Upon learning they have or are at risk for diabetes, people generally “try to make dietary and other lifestyle changes, but they can get overwhelmed with all the things they have been advised to do,” McLaughlin says. In that situation, she advises turning to old stand-bys: the family slow-cooker, and familiar recipes. Loading a slow-cooker with recipe ingredients in roughly the same proportions as on the ADA plate — light on the starch and protein, heavy on the veggies — “is a great way to come home and know you’ll have a healthful meal ready when you’re hungry or need to eat,” McLaughlin says. “And while lots of people still use church cookbooks or old family recipes with ingredients that should be limited, in most of them, there are simple ways to reduce the calories and fat and increase the fiber,” she says. “Things like using an artificial sweetener in place of all or part of the sugar; using egg whites instead of whole eggs, and using whole-wheat flour to replace half the white flour.” One of McLaughlin’s favorite cookbooks — Diabetes Meals on $7 a Day — or Less!, published by the ADA — has the dual benefits of helping diners keep calories in line and live on a budget. (McLaughlin especially recommends the “Eating Out on a Lean Budget” tips on page 67, and the Crunchy Oriental Coleslaw recipe on page 104.)

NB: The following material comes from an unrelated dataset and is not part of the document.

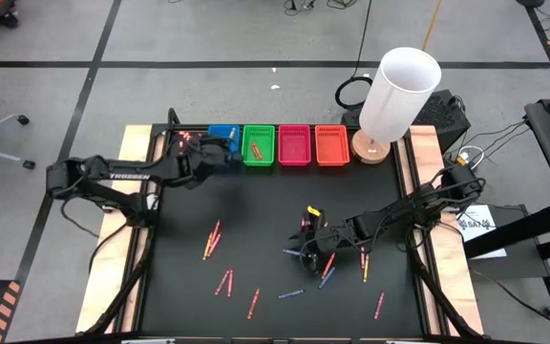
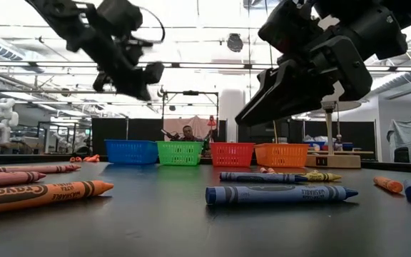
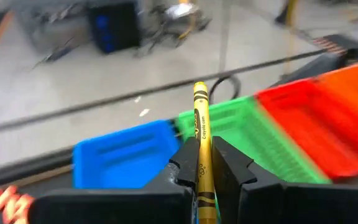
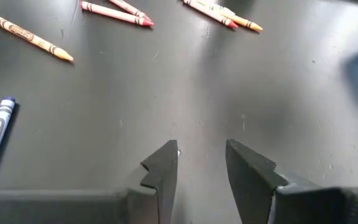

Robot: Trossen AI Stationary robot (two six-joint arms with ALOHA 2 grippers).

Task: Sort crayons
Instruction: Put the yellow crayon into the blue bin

In McLaughlin’s view, “the tough part for any of us, no matter our family or ethnic or cultural background, is that we come to the table with things we’ve been brought up on and lived with all our lives.” But changing eating and physical activity patterns can be key, she says, “to preventing or delaying Type 2 diabetes. It’s important to know what we can do to help ourselves maintain good health for a lifetime.”